Thank you for your reply. This workaround is sufficient for our current requirement. We will use it when it’s available.

Best regards,

-Forrest

 

—–Original Message—–
From: Andrew Purtell (RD-US)
Sent: 2009年11月10日 12:59
To: Forrest Zhang (RD-CN)
Cc: All of CN ***** Team
Subject: RE: Failure of one Put in HTable causes the failure of all the following Puts

Yes, getWriteBuffer() is in trunk only, I see that now. Sorry, after we cut a release we move on pretty quickly. I added it on the 0.20 branch for the next point release. See https://issues.apache.org/jira/browse/HBASE-1968. In the meantime it’s trivial to patch the current release sources and recompile the jar for the client. Just add the following to org.apache.hadoop.hbase.client.HTable.java:

public ArrayList<Put> getWriteBuffer() {

return writeBuffer;

}

And I did understand your point, but I did not finish item #4 by mistake while editing the comment. I can attach a clarification to the issue but I’m sure all of the devs understand the problem. I restated the problem more clearly I hope in HBASE-1968.

Thanks Forrest.

Please let me know if the workaround is not sufficient and we must do more on 0.20 branch to address this.

Best regards,

 

- Andy

 

—–Original Message—–

From: Forrest Zhang (RD-CN)
Sent: Tue 11/10/2009 10:12 AM
To: Andrew Purtell (RD-US)
Cc: All of CN ***** Team
Subject: RE: Failure of one Put in HTable causes the failure of all the following Puts

Hi Andrew,

Thank you for your timely response.

There is no getWriteBuffer() defined in HTable, thus the client cannot remove the invalid Put manually.

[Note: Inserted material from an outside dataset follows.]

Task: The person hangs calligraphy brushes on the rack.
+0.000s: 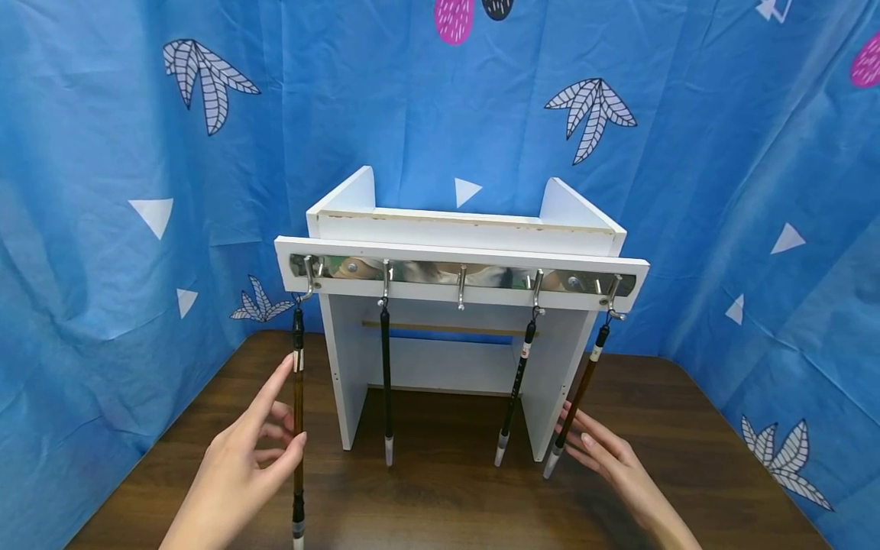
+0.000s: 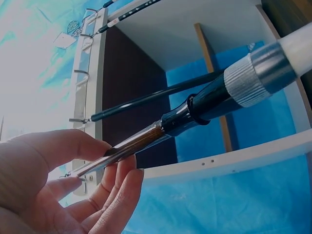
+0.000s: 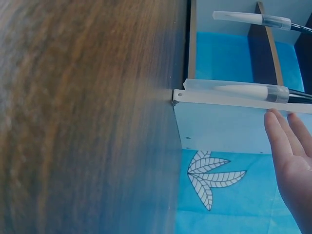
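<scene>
A long brown-handled writing brush (image 1: 299, 397) hangs by its loop from the leftmost hook, capped tip downward. My left hand (image 1: 230, 466) pinches its handle between thumb and fingers, with the index finger stretched up along it; the left wrist view shows the grip on the handle (image 2: 127, 146) closely. At the far right hangs a shorter brown brush (image 1: 581, 388). My right hand (image 1: 612, 454) is beside and partly behind it, fingers extended. Whether they touch that brush I cannot tell. In the right wrist view, its clear-capped white tip (image 3: 243, 92) lies above my fingertips (image 3: 271, 119).
Two black brushes, one left (image 1: 386, 374) and one right (image 1: 516, 393), hang between these. The middle hook (image 1: 462, 289) bears no brush. The hook board (image 1: 440, 249) fronts a white shelf (image 1: 440, 364) on a dark wooden table (image 1: 653, 428). Blue patterned cloth (image 1: 440, 99) surrounds everything.
</scene>
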The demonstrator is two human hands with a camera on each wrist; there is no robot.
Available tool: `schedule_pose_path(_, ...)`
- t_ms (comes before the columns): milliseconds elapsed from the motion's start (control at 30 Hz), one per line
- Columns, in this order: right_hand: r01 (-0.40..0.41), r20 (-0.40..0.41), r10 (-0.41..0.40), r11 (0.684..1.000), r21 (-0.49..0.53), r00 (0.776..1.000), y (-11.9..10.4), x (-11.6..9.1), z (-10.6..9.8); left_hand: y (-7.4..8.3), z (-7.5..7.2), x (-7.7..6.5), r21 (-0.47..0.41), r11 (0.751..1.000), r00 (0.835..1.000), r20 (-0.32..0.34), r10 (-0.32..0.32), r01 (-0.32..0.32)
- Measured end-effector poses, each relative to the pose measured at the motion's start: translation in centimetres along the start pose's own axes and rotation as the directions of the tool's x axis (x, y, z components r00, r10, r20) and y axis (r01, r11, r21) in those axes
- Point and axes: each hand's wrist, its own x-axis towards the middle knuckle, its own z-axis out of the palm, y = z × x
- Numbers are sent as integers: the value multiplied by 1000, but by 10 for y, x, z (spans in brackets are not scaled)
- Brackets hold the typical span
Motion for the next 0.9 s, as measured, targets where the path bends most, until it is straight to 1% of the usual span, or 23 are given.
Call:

And maybe I have not clearly expressed my idea. I’d like to make further explanation of 3) and 4) in you posted summarization.

3) When the invalid put is processed, an exception is thrown. The finally clause of flushCommits() removes all successful puts from the writebuffer list but the failed put remains at the top.

If all the Puts in writeBuffer are valid, they can be removed from writeBuffer after they are processed successfully. But, if there is one Put is invalid, an exception is thrown, and all the Subsequent Puts will not be processed no matter they are valid or invalid. This bad Put and all the Puts will remain in the writeBuffer even after being retried over and over.

4) Subsequent puts will add more entries to the write buffer but the first entry on the list is invalid so eventually every Put will throw an exception once the buffer limit .

Always only the first invalid Put will throw an exception, the following Puts cannot get the chance to be processed and will not throw an exception.

Please let me know if you need any further information.

 

Best regards,

-Forrest

 

—–Original Message—–

From: Andrew Purtell (RD-US)
Sent: 2009?11?9? 22:54
To: Forrest Zhang (RD-CN)
Cc: All of CN ***** Team
Subject: RE: Failure of one Put in HTable causes the failure of all the following Puts

Hi Forrest,

Thanks for the report with clear detail.

Please see https://issues.apache.org/jira/browse/HBASE-1845?focusedCommentId=12774990&page=com.atlassian.jira.plugin.system.issuetabpanels%3Acomment-tabpanel#action_12774990

HBASE-1845 (“Discussion issue for multi calls, MultiDelete, MultiGet and MultiPut”) is the future direction for the client API. I have posted your findings there.

For now, I believe what will work with the current write buffering scheme in HTable is for the client — when it gets an exception on flushCommits() — to call HTable.getWriteBuffer(), which will return a reference to the list that backs the write buffer, and for the client then to remove the invalid entry at the head of the list manually if the list is not empty. The API is not clean on this point, but it does allow the client to retrieve the invalid entry from the write buffer rather than having it just be discarded. Subsequent puts should then succeed. Please let me know if I have misunderstood something.

Best regards,

- Andy

 

—–Original Message—–

From: Forrest Zhang (RD-CN)
Sent: Mon 11/9/2009 1:06 PM
To: Andrew Purtell (RD-US)
Cc: All of CN ***** Team
Subject: Failure of one Put in HTable causes the failure of all the following Puts

Hi Andrew,

In the testing of GMS, we find one problem.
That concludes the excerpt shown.